For participants who underwent surgery, the study authors also saw no significant differences in 10-year OS between those with GGNs, participants who had increasing GGN size during follow-up and those with stable GGNs, noting respective hazard ratios (HRs) of 0.56, 0.78 and 0.29.

“ … For ground-glass nodules (GGNs), there was no evidence of significant differences in long-term survival between surveillance and surgery or between stable and increased size during follow-up. Therefore, CT surveillance may be appropriate for GGNs until a solid component emerges,” noted lead study author Mengwen Liu, M.D., who is affiliated with the Department of Diagnostic Radiology at the National Cancer Center/National Clinical Research Center for Cancer with the Chinese Academy of Medical Sciences and Peking Union Medical College in Beijing, China, and colleagues.

The study authors also pointed out equivalent seven-year recurrence-free survival (RFS) of 100 percent for participants who had surgery upon GGN detection and those who underwent surgery during a CT surveillance period.

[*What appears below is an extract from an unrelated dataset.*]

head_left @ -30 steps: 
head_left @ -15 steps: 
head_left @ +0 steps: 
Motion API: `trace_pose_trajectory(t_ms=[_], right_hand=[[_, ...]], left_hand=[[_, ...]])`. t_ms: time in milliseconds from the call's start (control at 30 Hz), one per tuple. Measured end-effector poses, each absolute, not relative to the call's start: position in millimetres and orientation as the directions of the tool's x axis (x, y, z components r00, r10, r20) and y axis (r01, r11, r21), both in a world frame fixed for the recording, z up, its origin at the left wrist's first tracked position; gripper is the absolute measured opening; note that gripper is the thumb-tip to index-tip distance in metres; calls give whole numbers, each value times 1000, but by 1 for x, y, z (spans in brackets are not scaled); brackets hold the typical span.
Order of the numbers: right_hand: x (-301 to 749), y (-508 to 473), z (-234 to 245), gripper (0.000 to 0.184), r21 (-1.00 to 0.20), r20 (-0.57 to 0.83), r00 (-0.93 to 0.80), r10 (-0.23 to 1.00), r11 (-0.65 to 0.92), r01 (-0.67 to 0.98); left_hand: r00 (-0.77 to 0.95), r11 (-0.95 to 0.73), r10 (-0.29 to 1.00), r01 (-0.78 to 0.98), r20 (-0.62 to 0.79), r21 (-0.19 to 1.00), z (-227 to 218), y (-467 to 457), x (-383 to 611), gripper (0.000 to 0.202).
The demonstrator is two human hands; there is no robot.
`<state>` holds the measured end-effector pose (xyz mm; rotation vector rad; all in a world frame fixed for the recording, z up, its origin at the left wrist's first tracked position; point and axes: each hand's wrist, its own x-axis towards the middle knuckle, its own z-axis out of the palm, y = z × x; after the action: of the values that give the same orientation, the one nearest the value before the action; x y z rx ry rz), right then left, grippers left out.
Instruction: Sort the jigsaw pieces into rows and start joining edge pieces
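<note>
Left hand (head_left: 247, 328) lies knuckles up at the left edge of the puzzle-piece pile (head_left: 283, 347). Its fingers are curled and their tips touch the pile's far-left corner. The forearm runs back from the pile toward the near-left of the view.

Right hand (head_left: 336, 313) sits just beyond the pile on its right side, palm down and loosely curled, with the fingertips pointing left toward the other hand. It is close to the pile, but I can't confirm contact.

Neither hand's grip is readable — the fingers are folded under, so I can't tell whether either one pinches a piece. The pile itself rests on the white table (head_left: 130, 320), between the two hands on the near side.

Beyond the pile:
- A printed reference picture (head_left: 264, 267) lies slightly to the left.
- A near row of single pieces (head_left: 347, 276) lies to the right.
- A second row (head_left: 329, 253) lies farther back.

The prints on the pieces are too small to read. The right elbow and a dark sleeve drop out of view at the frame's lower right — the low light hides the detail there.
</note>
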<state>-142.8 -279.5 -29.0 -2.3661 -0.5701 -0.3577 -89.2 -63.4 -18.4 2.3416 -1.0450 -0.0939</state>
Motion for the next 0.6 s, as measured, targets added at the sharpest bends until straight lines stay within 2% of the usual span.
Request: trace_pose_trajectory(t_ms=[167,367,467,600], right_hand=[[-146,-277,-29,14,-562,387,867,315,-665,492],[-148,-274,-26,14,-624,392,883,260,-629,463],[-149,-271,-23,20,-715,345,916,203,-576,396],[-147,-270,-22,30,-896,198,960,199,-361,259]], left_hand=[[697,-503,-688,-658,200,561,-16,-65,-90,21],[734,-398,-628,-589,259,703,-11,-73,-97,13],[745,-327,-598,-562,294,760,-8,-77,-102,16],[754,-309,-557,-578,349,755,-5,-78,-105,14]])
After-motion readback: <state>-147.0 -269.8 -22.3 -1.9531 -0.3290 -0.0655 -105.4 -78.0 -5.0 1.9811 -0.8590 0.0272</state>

“This finding suggests that the timing of surgery for those with GGNs may be flexible and that surveillance should be performed when GGNs are detected at baseline CT, which aligns with guidelines,” added Liu and colleagues.

Three Key Takeaways

  1. Comparable long-term survival. Long-term CT surveillance of ground-glass nodules (GGNs) achieved 10-year overall survival (94.7 percent) comparable to surgical management (97.6 percent), supporting observation as a viable alternative to early resection.
  2. Timing of intervention. Equivalent seven-year recurrence-free survival between immediate and delayed (post-surveillance) surgeries suggests that deferring surgery for GGNs without a solid component does not compromise outcomes.
  3. Clinical management implications. The findings reinforce the indolent nature of GGNs and support guideline-aligned CT surveillance as a safe strategy, reducing potential over-treatment from unnecessary surgical resection.

In an accompanying editorial, Mark M. Hammer, M.D., noted disparities between Lung-RADS, the Fleischner Society guidelines and guidelines from the American Association for Thoracic Surgery with respect to intervention thresholds for part-solid nodules. However, he noted that the current study indicates that CT surveillance remains a prudent course of management for GGNs that have not developed a solid component.

“These findings confirm the indolent nature of GGNs and suggest that surveillance alone for GGNs is a safe management strategy. The findings also suggest that resection as the standard treatment for all GGNs likely represents overtreatment,” added Dr. Hammer, a thoracic radiologist and associate professor of radiology at Harvard Medical School.

(Editor’s note: For related content, see “CT-Based Deep Learning Model May Reduce False Positives with Indeterminate Lung Nodules by Nearly 40 Percent,” “Can CT-Based Deep Learning Bolster Prognostic Assessments of Ground-Glass Nodules?” and “CT Study: Modified Lung-RADS Model Offers Enhanced Prognostic Assessment of Pure Ground-Glass Nodules.”)

In regard to study limitations, the authors acknowledged the lack of randomization and assessment of preoperative CT surveillance costs.